━━ DATA SHOWN

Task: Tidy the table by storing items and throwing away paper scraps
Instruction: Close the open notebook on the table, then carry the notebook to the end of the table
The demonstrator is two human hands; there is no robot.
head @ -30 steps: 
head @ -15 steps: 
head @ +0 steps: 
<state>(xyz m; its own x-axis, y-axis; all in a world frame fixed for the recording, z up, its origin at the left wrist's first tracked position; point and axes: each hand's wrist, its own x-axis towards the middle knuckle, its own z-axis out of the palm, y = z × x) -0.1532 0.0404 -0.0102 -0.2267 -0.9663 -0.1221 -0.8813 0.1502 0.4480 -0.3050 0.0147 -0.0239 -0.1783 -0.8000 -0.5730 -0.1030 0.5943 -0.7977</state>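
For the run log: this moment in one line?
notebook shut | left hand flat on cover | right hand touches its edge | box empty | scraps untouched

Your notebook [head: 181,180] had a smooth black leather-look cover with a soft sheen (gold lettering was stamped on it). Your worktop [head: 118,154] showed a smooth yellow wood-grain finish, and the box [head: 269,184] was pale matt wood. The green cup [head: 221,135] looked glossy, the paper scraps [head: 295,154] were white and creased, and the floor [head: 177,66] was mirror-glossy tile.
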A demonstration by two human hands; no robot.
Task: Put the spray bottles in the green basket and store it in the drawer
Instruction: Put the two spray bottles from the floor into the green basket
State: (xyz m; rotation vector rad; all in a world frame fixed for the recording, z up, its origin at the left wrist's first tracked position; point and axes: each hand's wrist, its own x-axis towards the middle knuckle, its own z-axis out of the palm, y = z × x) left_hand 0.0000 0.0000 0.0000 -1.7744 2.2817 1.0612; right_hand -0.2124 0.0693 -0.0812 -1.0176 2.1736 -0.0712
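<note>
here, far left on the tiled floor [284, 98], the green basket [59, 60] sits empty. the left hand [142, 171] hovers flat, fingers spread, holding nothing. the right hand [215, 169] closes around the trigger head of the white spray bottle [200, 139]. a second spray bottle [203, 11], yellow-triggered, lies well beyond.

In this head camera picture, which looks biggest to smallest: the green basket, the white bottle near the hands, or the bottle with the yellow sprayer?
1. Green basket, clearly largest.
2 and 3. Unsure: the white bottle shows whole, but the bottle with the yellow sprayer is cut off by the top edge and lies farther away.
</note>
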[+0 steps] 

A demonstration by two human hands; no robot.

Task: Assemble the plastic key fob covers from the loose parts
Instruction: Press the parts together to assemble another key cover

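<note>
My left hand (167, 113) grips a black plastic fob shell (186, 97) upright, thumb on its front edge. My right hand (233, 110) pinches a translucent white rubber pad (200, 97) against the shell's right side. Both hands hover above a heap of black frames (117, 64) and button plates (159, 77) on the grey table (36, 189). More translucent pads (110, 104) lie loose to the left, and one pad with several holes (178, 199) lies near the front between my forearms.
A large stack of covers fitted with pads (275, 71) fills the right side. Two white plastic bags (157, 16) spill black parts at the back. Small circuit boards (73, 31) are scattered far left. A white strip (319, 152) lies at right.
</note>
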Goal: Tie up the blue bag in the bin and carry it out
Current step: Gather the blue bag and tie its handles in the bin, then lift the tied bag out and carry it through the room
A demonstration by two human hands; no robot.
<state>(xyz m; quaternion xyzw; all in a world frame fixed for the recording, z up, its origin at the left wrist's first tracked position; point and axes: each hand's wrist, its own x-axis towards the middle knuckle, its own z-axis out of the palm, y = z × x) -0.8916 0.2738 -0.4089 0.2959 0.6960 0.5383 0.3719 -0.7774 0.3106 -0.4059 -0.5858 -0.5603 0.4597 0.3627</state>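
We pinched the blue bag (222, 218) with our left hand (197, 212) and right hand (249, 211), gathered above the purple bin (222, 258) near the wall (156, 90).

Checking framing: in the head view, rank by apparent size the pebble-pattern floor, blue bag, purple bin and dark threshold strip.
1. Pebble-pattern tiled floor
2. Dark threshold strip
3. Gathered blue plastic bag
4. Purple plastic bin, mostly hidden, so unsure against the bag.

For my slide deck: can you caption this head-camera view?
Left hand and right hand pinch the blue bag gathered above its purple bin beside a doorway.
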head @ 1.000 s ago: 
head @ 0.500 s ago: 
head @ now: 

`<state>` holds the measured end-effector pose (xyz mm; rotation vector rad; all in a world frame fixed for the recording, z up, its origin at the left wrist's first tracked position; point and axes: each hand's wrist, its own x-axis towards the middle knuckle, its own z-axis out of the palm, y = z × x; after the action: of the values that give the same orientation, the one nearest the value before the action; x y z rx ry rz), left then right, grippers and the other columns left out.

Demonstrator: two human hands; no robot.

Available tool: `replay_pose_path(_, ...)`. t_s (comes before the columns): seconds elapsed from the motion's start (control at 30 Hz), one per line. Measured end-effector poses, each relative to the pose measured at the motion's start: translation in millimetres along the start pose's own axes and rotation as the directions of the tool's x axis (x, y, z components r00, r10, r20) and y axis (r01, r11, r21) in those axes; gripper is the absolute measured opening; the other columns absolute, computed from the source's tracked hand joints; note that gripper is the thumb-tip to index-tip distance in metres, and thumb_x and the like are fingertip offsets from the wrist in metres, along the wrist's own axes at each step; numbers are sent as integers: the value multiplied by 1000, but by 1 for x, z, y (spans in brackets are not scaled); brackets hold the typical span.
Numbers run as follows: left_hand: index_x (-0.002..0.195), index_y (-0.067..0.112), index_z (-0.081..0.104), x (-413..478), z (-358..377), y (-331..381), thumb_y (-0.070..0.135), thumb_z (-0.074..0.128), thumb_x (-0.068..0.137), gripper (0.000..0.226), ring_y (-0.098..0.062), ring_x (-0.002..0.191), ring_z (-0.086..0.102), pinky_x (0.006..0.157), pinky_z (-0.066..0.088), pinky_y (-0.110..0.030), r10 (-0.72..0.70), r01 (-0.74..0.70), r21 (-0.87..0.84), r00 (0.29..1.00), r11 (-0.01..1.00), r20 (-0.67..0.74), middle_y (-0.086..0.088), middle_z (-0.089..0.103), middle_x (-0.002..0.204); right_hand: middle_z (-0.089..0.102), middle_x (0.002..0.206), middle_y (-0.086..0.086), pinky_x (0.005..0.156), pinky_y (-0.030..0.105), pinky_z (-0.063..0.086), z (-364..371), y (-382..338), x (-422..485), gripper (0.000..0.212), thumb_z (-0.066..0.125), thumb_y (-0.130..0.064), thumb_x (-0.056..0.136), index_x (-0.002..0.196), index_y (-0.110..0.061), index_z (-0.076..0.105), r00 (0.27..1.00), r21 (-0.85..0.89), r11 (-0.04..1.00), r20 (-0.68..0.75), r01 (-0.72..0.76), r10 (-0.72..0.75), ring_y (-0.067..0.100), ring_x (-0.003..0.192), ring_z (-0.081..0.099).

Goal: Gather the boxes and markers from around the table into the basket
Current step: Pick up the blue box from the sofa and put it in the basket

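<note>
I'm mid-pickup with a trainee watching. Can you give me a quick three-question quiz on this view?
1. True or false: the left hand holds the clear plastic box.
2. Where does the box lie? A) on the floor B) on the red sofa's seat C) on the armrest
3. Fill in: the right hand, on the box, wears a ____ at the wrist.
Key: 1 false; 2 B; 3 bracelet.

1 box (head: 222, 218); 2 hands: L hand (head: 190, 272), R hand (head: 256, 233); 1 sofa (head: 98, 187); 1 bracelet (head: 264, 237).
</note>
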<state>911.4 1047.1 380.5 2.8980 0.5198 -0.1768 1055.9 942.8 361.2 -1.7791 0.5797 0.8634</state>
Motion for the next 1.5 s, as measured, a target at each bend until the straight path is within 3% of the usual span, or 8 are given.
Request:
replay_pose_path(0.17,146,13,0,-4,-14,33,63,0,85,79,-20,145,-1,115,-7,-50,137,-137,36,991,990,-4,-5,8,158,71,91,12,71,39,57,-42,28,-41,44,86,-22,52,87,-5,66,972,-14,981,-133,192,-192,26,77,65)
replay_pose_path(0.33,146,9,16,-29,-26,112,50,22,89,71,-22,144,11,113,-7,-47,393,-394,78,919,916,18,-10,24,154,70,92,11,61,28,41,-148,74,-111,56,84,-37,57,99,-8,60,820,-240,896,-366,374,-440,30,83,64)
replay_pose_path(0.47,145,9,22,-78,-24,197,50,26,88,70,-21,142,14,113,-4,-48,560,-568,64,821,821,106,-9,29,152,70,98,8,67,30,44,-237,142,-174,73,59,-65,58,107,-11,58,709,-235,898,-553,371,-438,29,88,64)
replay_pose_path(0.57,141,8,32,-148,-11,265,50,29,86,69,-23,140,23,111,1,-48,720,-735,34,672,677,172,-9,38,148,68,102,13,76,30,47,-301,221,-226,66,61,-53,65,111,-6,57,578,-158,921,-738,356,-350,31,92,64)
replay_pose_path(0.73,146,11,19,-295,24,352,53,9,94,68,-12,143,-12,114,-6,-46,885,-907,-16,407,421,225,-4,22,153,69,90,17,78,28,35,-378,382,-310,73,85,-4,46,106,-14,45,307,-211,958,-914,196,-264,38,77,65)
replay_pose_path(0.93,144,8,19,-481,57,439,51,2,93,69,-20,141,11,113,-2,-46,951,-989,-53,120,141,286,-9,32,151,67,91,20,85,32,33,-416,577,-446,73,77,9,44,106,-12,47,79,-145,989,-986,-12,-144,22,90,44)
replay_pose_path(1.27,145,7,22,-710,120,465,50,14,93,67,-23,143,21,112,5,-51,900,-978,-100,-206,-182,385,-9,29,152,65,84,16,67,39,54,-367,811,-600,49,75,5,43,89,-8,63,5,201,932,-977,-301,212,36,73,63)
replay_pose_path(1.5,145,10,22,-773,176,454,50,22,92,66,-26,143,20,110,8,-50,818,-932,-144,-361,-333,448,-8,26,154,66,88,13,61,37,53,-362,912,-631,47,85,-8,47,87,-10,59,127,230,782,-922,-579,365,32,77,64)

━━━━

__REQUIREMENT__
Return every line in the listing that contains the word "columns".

__SOLUTION FOR THIS TASK__
`<state>` holds the measured end-effector pose (xyz mm; rotation vector rad; all in a world frame fixed for the recording, z up, its origin at the left wrist's first tracked position; point and axes: each hand's wrist, its own x-axis towards the middle knuckle, its own z-axis out of the palm, y = z × x; after the action: of the values that give the same orientation, the one nearest the value before the action; x y z rx ry rz), left then right, grippers and the other columns left out.
Available tool: `replay_pose_path(_, ...)`. t_s (comes before the columns): seconds elapsed from the motion's start (control at 30 Hz), one per line. Measured end-effector poses, each relative to the pose measured at the motion's start: translation in millimetres along the start pose's own axes and rotation as the directions of the tool's x axis (x, y, z components r00, r10, r20) and y axis (r01, r11, r21) in those axes; gripper is the absolute measured opening; the other columns absolute, computed from the source's tracked hand joints; note that gripper is the thumb-tip to index-tip distance in metres, and thumb_x and the like are fingertip offsets from the wrist in metres, along the wrist's own axes at each step; numbers are sent as integers: the value multiplied by 1000, but by 1 for x, z, y (spans in brackets are not scaled); brackets hold the typical span.

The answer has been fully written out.